(Data)
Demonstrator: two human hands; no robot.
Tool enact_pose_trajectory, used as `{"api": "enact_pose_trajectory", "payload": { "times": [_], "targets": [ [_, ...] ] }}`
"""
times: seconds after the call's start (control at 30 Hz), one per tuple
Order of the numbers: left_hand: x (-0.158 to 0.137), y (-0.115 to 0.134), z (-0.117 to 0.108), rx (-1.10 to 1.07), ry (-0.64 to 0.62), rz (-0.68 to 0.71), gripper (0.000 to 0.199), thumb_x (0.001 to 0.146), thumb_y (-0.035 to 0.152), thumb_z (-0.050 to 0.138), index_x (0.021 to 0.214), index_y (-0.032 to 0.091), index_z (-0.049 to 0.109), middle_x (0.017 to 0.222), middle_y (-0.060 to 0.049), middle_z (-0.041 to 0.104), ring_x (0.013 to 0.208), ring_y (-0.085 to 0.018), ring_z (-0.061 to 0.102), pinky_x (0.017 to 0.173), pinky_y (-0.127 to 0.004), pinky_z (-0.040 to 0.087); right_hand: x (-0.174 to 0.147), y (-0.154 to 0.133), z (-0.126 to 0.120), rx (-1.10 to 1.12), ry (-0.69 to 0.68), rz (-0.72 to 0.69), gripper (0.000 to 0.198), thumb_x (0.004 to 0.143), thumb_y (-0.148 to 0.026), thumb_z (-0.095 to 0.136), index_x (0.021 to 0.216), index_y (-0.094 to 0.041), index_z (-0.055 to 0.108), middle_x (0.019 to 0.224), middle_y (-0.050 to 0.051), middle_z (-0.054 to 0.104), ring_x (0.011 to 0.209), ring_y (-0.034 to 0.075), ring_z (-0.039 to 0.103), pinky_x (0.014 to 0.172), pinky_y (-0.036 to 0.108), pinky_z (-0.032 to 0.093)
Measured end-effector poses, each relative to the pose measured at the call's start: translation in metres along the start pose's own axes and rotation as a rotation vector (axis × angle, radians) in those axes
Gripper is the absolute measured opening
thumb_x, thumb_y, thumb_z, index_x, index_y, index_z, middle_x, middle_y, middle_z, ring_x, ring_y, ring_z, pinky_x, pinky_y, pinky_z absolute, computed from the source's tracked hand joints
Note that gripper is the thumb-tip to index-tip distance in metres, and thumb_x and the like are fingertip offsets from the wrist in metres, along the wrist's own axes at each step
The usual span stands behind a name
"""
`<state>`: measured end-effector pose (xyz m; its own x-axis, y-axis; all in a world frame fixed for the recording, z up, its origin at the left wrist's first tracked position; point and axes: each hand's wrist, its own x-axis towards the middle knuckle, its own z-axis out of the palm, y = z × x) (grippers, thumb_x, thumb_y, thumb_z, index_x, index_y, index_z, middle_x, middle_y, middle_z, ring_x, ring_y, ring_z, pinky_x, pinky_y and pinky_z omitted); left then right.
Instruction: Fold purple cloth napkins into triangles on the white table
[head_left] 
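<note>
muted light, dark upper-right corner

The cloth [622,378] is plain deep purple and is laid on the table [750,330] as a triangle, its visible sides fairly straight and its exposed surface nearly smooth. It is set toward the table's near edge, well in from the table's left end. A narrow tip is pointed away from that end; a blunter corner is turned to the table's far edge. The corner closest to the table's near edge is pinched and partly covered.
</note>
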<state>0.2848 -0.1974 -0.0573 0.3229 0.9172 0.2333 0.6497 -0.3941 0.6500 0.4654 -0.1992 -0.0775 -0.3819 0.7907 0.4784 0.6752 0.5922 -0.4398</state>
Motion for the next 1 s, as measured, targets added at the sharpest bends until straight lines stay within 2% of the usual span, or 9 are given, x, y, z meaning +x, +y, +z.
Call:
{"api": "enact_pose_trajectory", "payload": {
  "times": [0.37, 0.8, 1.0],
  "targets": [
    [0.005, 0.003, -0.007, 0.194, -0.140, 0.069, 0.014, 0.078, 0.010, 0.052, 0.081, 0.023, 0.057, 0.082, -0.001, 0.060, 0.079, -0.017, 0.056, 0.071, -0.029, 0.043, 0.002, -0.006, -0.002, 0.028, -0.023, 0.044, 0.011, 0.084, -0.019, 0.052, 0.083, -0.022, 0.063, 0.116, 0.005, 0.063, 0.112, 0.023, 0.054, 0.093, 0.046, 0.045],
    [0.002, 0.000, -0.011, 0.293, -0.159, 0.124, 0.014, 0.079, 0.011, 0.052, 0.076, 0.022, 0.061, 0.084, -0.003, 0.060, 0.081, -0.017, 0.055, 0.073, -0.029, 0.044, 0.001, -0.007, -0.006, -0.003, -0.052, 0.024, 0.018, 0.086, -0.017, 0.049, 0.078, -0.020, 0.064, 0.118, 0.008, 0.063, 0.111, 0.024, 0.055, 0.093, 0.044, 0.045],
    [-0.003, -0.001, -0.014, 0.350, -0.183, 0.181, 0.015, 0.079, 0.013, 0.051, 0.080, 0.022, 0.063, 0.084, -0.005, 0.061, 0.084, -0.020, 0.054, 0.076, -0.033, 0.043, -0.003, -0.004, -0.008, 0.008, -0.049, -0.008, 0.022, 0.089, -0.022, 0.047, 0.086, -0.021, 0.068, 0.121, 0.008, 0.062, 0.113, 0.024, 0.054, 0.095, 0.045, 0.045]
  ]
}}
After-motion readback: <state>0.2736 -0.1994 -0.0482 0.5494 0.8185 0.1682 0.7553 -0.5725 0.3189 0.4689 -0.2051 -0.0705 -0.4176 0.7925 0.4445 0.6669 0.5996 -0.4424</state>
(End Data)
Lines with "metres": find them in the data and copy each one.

**Exercise output**
Measured end-effector poses, each relative to the pose measured at the call's start: translation in metres along the start pose's own axes and rotation as a rotation vector (axis × angle, radians) in those axes
Note that gripper is the thumb-tip to index-tip distance in metres, and thumb_x and the like are fingertip offsets from the wrist in metres, along the wrist's own axes at each step

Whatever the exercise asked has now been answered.